ADC parameter maps provide validation of quantitative accuracy. Traditional methods exhibit spatial non-uniformity and parameter shifts, particularly at tube edges, where smoothing effects cause signal mixing and boundary blurring. While deep learning methods reduce these artifacts, they still show local parameter distortions. When comparing its ADC maps with the laboratory standard values, BL-INR achieves the lowest average MAE (as shown in the lower right bar chart), reducing the error by approximately 33% compared to the original noisy images, outperforming all other denoising methods. This improvement carries significant clinical implications, as ADC accuracy directly impacts reliability in disease detection, treatment monitoring, and prognosis assessment (Koh and Collins 2007, Padhani et al 2009).
Ablation study
3.5.
We conducted ablation experiments to evaluate each component’s contribution in the BL-INR framework. To ensure controlled experimental conditions and enable quantitative evaluation with ground-truth references, we utilized the simulated dataset with SNR = 1 from our brain DWI collection, which represents the most challenging noise scenario and provides the most stringent test for component effectiveness. By progressively removing or replacing core elements in the framework, we can quantify each component’s impact on overall performance and gain a deep understanding of their synergistic effects. Figure 10 presents results of these ablation experiments. In ablation experiment design, we constructed four key model variants to systematically evaluate each component’s contribution: without prior mapping (original coordinates) variant that directly uses normalized spatial coordinates as network input without any frequency domain transformation, and excludes multi-modal DWI/MRI prior mapping; without prior mapping (Fourier encoding) variant that employs the standard Fourier positional encoding, and excludes multi-modal DWI/MRI prior mapping; without prior mapping (BL encoding) variant that uses only our proposed BL positional encoding strategy, and excludes multi-modal DWI/MRI prior mapping; finally, the Full BL-INR model integrates all design components, including BL positional encoding and multi-modal prior information fusion.

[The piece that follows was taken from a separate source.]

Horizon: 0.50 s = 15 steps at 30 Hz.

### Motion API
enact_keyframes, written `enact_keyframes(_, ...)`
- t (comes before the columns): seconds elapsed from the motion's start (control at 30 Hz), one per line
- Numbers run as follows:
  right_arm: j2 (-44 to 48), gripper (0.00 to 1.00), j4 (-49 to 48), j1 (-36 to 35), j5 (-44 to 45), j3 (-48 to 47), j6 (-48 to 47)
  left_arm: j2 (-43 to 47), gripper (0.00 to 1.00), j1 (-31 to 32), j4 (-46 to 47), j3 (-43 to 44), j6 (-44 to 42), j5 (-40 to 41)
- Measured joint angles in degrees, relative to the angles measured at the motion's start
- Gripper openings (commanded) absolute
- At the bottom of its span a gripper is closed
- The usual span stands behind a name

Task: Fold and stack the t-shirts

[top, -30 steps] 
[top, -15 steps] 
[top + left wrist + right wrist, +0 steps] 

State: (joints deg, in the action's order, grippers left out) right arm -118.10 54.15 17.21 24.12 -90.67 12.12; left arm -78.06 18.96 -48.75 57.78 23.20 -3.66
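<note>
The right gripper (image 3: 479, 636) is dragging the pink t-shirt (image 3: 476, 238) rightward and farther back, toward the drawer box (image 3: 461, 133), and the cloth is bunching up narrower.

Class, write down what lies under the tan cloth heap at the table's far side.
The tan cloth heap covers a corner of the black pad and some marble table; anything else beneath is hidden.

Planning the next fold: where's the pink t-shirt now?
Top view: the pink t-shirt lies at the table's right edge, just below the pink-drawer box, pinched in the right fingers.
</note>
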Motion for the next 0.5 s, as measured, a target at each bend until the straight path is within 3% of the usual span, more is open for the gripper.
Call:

Ablation study results of the BL-INR framework. The upper part shows a quantitative comparison of different model variants on SSIM and PSNR metrics, and the lower part presents visual denoising effects of each variant, including noisy images, without prior mapping (original coordinates), without prior mapping (Fourier encoding), without prior mapping (band-limited encoding), the full BL-INR model, and ground-truth images. Results demonstrate that band-limited positional encoding and multi-modal prior information fusion are crucial for improving denoising performance.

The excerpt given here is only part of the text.